◆ **ACTIVITY**
From the entries below, output the line with "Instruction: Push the" and each following line up to and including the line with "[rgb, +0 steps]", exactly as written.

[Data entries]

────

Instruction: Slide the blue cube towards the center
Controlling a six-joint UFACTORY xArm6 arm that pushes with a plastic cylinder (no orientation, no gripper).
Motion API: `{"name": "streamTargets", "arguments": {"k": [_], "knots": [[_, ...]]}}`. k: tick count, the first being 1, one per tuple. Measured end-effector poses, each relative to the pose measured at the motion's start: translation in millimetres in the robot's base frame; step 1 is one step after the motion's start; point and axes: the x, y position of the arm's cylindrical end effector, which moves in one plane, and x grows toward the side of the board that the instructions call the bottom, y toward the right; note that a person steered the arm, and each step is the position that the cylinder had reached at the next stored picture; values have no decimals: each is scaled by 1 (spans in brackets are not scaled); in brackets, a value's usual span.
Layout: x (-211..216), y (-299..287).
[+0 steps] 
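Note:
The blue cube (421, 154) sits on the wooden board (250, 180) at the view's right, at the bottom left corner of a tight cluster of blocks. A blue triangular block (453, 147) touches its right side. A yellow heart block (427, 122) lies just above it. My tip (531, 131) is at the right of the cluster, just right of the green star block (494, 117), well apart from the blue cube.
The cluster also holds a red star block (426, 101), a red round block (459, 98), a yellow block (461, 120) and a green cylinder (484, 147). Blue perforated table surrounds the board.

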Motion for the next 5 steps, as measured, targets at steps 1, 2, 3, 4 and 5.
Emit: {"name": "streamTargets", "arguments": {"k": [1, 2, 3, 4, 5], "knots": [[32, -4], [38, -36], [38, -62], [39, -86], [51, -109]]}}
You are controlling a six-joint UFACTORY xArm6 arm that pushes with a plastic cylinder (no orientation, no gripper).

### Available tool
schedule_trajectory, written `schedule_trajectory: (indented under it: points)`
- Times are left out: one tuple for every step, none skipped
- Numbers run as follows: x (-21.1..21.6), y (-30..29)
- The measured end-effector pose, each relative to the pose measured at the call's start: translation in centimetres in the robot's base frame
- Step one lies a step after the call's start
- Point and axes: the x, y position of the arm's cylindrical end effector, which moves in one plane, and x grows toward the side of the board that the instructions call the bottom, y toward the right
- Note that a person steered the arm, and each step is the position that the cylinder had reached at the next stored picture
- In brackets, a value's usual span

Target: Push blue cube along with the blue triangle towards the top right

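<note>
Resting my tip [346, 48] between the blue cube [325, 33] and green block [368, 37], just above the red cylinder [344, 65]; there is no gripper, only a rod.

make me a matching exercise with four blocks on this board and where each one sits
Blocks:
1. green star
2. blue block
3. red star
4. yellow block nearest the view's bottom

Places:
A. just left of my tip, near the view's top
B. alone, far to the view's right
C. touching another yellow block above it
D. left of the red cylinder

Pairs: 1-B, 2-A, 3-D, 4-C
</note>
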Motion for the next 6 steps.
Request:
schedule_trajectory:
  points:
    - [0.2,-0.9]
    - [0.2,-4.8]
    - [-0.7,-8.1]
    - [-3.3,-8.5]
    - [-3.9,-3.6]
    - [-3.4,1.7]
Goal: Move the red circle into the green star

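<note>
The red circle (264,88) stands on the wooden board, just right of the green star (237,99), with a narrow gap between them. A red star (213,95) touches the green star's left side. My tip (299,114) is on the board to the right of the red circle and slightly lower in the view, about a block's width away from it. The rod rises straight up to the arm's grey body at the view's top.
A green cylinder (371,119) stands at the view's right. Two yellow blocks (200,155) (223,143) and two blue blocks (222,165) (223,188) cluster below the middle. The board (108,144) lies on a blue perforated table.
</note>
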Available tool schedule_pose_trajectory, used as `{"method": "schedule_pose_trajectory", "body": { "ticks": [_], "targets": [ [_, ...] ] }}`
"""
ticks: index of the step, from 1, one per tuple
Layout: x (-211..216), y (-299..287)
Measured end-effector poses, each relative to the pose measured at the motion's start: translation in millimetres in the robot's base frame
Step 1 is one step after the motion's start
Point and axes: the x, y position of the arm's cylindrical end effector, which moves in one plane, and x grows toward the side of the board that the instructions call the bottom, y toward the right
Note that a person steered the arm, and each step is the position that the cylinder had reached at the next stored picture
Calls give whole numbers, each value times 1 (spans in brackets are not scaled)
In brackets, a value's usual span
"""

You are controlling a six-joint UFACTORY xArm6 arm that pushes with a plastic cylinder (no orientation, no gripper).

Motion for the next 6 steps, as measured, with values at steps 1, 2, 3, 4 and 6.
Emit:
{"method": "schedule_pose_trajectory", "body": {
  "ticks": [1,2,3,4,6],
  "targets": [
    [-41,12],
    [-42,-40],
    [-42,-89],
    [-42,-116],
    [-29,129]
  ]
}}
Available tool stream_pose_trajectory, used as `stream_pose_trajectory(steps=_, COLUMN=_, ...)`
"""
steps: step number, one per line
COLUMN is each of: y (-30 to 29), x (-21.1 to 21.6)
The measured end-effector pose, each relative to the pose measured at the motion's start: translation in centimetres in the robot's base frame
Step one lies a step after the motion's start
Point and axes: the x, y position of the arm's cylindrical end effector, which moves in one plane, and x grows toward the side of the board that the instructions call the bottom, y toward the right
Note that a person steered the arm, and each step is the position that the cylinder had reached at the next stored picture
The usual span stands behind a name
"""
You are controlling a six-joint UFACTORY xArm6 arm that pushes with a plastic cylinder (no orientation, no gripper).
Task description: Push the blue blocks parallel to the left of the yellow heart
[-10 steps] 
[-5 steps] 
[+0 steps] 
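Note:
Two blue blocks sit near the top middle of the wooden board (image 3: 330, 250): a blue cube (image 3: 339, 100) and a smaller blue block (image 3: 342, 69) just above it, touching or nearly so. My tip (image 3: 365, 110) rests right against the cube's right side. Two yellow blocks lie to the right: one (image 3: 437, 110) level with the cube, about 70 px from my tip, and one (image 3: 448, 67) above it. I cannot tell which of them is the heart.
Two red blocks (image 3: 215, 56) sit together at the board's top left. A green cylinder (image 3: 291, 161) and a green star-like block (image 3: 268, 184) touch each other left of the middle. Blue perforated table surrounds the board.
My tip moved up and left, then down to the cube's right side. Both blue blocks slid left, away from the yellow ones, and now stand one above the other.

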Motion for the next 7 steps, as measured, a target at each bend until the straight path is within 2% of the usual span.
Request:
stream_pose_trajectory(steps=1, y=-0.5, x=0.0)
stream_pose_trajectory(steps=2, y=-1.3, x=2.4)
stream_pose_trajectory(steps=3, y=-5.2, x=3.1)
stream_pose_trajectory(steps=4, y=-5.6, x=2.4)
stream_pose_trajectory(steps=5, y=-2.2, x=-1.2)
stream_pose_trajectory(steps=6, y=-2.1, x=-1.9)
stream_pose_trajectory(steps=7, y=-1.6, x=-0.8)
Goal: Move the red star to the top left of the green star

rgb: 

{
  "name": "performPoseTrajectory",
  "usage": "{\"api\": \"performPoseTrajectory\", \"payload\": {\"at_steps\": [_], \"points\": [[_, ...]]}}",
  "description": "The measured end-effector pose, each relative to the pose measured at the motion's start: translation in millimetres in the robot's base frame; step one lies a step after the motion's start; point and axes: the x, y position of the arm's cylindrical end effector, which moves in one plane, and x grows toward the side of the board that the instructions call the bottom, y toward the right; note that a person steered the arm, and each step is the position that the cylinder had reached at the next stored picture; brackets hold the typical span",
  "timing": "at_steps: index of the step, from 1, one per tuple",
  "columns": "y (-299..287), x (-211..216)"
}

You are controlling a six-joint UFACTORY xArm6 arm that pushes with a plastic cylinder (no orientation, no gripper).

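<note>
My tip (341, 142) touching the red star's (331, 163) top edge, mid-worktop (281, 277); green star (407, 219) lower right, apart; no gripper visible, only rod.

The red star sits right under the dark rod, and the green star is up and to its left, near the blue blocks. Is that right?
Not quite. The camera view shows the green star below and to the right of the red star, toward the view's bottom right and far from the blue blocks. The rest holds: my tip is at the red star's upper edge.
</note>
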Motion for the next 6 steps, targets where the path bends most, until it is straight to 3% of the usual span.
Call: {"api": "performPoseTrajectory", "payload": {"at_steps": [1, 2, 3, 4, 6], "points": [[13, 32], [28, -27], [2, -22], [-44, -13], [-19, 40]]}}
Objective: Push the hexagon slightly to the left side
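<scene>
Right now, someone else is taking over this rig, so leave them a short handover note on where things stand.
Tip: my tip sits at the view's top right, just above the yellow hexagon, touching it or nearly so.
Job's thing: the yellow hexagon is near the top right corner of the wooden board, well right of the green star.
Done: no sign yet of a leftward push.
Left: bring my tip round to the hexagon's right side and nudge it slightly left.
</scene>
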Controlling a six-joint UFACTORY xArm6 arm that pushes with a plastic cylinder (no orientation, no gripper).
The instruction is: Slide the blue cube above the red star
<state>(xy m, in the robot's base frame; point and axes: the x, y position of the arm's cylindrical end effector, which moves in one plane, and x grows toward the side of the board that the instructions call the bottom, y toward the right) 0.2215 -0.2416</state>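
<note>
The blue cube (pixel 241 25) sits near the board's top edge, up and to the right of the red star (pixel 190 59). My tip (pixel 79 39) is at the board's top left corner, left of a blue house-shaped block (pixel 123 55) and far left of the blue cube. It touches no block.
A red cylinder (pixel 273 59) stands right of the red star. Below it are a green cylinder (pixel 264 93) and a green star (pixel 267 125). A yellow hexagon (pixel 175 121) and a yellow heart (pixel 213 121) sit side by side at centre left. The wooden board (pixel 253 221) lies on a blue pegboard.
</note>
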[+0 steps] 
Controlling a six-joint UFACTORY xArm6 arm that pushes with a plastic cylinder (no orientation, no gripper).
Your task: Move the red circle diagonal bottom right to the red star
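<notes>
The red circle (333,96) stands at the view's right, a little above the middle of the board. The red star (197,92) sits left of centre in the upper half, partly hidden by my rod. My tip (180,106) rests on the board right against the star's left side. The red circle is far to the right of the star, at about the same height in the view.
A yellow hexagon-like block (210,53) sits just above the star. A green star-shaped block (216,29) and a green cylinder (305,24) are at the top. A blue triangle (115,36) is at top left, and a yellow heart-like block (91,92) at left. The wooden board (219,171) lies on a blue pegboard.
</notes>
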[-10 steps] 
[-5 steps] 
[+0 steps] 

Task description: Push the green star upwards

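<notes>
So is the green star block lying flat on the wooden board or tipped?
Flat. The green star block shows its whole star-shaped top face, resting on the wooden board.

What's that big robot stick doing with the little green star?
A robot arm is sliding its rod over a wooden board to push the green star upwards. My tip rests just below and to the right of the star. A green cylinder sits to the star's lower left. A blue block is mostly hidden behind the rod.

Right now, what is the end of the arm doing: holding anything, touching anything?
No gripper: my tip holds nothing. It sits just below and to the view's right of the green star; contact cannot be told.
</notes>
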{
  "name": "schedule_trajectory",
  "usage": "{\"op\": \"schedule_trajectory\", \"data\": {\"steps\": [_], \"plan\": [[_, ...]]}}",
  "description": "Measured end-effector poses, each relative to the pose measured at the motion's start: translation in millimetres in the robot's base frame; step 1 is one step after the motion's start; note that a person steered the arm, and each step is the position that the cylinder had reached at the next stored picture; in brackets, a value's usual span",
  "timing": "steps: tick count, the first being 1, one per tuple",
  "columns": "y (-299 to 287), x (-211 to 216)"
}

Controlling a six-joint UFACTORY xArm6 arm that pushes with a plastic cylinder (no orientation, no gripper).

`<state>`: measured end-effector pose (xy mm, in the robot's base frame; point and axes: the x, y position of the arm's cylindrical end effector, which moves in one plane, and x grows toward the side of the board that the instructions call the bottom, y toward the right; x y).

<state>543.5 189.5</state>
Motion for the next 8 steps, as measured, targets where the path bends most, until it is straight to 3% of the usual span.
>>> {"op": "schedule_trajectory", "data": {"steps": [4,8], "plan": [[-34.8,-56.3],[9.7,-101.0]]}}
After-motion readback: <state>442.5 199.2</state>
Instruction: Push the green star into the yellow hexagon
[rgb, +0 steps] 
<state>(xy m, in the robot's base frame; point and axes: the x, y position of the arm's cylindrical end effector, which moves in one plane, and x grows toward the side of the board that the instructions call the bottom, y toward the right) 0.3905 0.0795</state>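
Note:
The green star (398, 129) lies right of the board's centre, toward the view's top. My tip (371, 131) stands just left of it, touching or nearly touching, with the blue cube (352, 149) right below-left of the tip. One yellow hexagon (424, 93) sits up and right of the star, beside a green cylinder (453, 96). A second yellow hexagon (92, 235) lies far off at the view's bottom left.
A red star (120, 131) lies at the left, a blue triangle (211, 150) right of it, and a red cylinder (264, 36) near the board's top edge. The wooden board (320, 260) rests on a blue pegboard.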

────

◆ **SOLUTION FOR THIS PROBLEM**
Instruction: Push the green star into the yellow hexagon
[rgb, +0 steps] 

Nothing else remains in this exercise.